Мы редко говорим о былом. В прошлом году я посвятила несколько недель очистке нашей части города от битых машин, грузовиков, автобусов и останков. Теперь мы можем сидеть в Лафайет-парке и смотреть на Белый дом (который нуждается в покраске), не видя ни единого следа мира, погибшего два года назад.

Согласно Калки мы находимся в периоде сумерек, который предшествует каждой новой эпохе создания. Не знаю, как насчет новой эпохи, но сумерки налицо. Мы становимся все более равнодушными. Как к себе, так и друг к другу.
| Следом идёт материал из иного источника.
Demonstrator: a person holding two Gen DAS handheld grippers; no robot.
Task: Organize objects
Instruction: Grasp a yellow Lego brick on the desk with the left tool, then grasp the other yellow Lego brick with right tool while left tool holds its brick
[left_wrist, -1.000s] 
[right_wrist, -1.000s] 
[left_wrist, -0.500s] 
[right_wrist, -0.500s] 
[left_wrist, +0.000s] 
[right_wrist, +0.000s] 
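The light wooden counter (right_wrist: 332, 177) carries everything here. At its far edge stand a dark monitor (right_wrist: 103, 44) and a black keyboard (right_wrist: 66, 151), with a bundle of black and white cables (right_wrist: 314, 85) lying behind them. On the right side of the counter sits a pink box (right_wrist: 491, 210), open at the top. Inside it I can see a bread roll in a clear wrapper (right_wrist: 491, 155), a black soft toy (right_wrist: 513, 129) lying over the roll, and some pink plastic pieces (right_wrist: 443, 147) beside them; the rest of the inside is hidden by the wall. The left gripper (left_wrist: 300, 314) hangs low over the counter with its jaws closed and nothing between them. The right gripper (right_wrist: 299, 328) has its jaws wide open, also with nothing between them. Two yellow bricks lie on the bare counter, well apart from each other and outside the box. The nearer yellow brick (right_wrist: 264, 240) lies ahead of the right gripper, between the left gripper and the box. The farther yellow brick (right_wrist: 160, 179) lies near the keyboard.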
Поскольку мы редко говорим о прошлом и не можем говорить о будущем — так как нет детей, которых мы могли бы учить, — у нас есть только настоящее, а в этом настоящем не так уж много предметов, которые стоят обсуждения. Мы сидим за обеденным столом и говорим о пустяках.

Сегодня утром Калки вошел в Кабинет, когда я писала строчки, приведенные выше. Он попросил меня оставить дневник на столе.

— Новые люди захотят знать, как все это вышло.

— Какие новые люди?

Калки расчесал грязными пальцами свою жесткую светлую бороду.

— Они будут, — сказал он. — После сумерек.

— Ты всерьез считаешь, что в этом мире есть другие выжившие? — Хотя иногда мы обсуждаем такую возможность, каждый знает, что все человеческие существа, кроме нас, исчезли с лица Земли. Эфир мертв. Сигналов на радиочастотах нет.

— Запиши, — промолвил Калки, указывая на дневник. — Я с самого начала знал, что у нас пятерых не будет возможности размножаться. — Я постаралась не выдать своего удивления. И недоверия. — Напиши, что я проверял каждого из пяти Совершенных Мастеров. И каждый из вас жил в ожидании, включая Джайлса. Я еще в Непале сказал тебе, что Джайлс — необходимый враг. А теперь запиши еще одно. Я с самого начала знал, что он был аватарой Раваны, царя демонов, который воспылал похотью к жене Рамы, моей жене. Но с помощью полчищ обезьян я уничтожил его на этот раз так же, как уничтожил его, когда был Рамой. Он был грозным врагом. Напиши, что он был высоким, как горный пик, что он останавливал руками солнце и луну и мешал им восходить. И мешал им восходить…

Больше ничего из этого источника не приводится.